Re: Why not represent "never vacuumed" accurately wrt pg_class.relpages?

From: Andres Freund <andres(at)anarazel(dot)de>
To: Tom Lane <tgl(at)sss(dot)pgh(dot)pa(dot)us>
Cc: pgsql-hackers(at)postgresql(dot)org
Subject: Re: Why not represent "never vacuumed" accurately wrt pg_class.relpages?
Date: 2018-12-11 18:23:31
Message-ID: 20181211182331.uosjnfvncq3o7rxx@alap3.anarazel.de
Views: Raw Message | Whole Thread | Download mbox | Resend email
Thread:
Lists: pgsql-hackers

Hi,

On 2018-12-11 09:47:38 -0500, Tom Lane wrote:
> Andres Freund <andres(at)anarazel(dot)de> writes:
> > I don't quite get why we don't instead just represent "never vacuumed"
> > by storing a more meaningful value in relpages?
>
> Mostly, not wanting to break clients that look at these fields.
> If catalog compatibility weren't a concern, I'd seriously consider
> replacing both of them with a float "average tuples per page" ratio.

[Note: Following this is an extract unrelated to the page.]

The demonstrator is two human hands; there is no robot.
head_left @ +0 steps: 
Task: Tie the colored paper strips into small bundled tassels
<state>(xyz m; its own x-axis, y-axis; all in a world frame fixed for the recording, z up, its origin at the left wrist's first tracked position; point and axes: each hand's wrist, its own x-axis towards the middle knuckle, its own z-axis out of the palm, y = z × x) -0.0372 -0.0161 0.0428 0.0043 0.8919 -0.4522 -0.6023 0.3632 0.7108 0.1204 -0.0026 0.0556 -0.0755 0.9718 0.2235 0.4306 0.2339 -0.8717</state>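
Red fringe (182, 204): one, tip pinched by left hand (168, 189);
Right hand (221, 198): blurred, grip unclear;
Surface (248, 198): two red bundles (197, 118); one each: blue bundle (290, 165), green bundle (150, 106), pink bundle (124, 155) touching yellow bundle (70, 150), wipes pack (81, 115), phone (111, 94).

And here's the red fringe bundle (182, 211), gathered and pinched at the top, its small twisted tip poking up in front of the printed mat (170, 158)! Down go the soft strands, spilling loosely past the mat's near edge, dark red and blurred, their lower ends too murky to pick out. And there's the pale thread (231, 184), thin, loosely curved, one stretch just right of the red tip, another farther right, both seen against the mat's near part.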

Yea, that'd be better. I'm not sure I believe this is a grave concern,
but if we really are concerned about not breaking clients, we could just
add a separate bool for the fact the table has been vacuumed.

> > I've seen numerous cases where relpages = 0 -> never vacuumed has caused
> > worse plans, and it just doesn't seem necessary?
>
> Worse plans than what?

The plans if the stats were believed.

> And why do you blame it on this representation? We don't believe that
> relpages is the actual size of the table.

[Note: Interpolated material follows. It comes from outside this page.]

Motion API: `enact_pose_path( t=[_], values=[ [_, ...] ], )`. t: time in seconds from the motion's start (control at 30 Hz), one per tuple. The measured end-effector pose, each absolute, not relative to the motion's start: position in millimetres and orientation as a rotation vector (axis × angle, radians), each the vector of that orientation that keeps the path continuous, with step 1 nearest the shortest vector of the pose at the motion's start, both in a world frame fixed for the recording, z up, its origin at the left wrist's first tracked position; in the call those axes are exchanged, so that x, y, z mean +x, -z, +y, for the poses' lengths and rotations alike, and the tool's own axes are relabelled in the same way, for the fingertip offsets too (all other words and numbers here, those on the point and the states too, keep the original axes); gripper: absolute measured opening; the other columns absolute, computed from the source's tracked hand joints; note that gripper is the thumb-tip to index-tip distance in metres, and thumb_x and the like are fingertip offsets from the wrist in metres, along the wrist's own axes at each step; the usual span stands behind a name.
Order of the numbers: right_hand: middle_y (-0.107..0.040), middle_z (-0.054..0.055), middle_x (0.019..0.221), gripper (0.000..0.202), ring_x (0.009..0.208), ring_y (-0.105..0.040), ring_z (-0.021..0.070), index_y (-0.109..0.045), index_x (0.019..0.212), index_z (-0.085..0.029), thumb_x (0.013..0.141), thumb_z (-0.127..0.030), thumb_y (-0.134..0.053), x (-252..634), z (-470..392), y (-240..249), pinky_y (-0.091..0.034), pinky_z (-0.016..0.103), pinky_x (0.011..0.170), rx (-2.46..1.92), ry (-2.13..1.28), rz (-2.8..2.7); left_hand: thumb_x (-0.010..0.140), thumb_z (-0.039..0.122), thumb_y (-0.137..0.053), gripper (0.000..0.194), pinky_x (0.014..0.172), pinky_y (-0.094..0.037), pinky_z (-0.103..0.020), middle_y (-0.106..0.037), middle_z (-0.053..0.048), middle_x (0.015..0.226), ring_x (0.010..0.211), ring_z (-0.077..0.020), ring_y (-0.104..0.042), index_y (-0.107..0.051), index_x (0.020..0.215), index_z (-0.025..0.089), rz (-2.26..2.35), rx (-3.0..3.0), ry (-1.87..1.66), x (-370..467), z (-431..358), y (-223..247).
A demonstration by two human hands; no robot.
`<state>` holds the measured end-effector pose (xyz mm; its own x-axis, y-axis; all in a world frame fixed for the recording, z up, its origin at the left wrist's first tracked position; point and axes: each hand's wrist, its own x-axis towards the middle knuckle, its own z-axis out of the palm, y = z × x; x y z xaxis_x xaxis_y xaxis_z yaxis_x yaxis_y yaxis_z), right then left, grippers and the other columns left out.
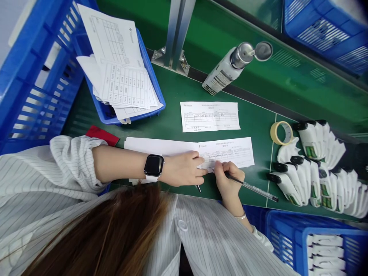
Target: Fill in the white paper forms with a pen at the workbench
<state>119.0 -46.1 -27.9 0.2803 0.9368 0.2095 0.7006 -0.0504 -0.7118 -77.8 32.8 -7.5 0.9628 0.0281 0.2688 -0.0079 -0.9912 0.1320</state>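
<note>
My left hand point(184, 168) lies flat on a printed paper form point(230, 149), fingers stretched out toward its middle. In my right hand point(228, 182) is a clear pen with black ends point(253, 186), its tip end down at the lower part of the form. More white paper point(161, 145) extends to the left under my left forearm. A second pen point(198, 188) peeks out below my left hand, mostly hidden. Just above, another filled-in form point(210, 116) rests by itself on the green table.
A blue bin point(156, 96) heaped with printed sheets stands at upper left. A white dispenser bottle point(222, 71) with a raised metal lid is at the back. To the right are a tape roll point(273, 132) and rows of white devices point(313, 142). Blue crates point(304, 220) flank the table.
</note>
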Motion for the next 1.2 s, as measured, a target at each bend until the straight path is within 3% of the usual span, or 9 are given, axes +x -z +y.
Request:
enact_pose_path(
  t=[0.47, 0.77, 1.2],
  values=[
    [-0.035, -0.006, 0.044, 0.039, 0.044, -0.030, 0.0065, -0.031, 0.049, -0.020, 0.076, -0.025, -0.059, 117.8, -46.8, 26.4, -0.029, 0.024, 0.045, -1.805, -0.413, -1.489, 0.078, 0.020, -0.055, 0.004, 0.077, -0.034, -0.035, -0.061, -0.001, 0.111, 0.098, -0.0204, -0.051, -0.058, 0.080, 0.023, 0.052, 2.961, -0.514, -78.3, 31.8, 8.4],
    [-0.032, -0.007, 0.044, 0.040, 0.044, -0.028, 0.0060, -0.029, 0.050, -0.019, 0.075, -0.017, -0.060, 117.8, -47.6, 27.3, -0.027, 0.024, 0.045, -1.773, -0.448, -1.477, 0.082, 0.020, -0.049, 0.009, 0.077, -0.032, -0.035, -0.059, 0.000, 0.116, 0.100, -0.0209, -0.049, -0.057, 0.083, 0.023, 0.034, 2.977, -0.379, -77.9, 32.1, 6.8],
    [-0.030, -0.007, 0.043, 0.041, 0.043, -0.026, 0.0066, -0.027, 0.049, -0.020, 0.077, -0.022, -0.057, 116.0, -46.9, 26.1, -0.027, 0.025, 0.044, -1.766, -0.427, -1.486, 0.081, 0.019, -0.052, 0.007, 0.077, -0.033, -0.035, -0.062, 0.000, 0.111, 0.098, -0.0206, -0.052, -0.058, 0.079, 0.022, 0.045, 2.954, -0.459, -77.6, 32.4, 5.8]
  ],
)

No, but we assume that there's 10 pages. Even if both relpages and the
actual relation stats say there's not. And we assume there's as many
tuples on the page as can fit on it, using get_rel_data_width(). So if
you have a small table with a handful of entries at most, you suddenly
get estimates of a few hundred to ~a thousand rows.

I'd one client once insert a row into a lock table to make sense, just
to make sure it never gets vacuumed while there were no locks.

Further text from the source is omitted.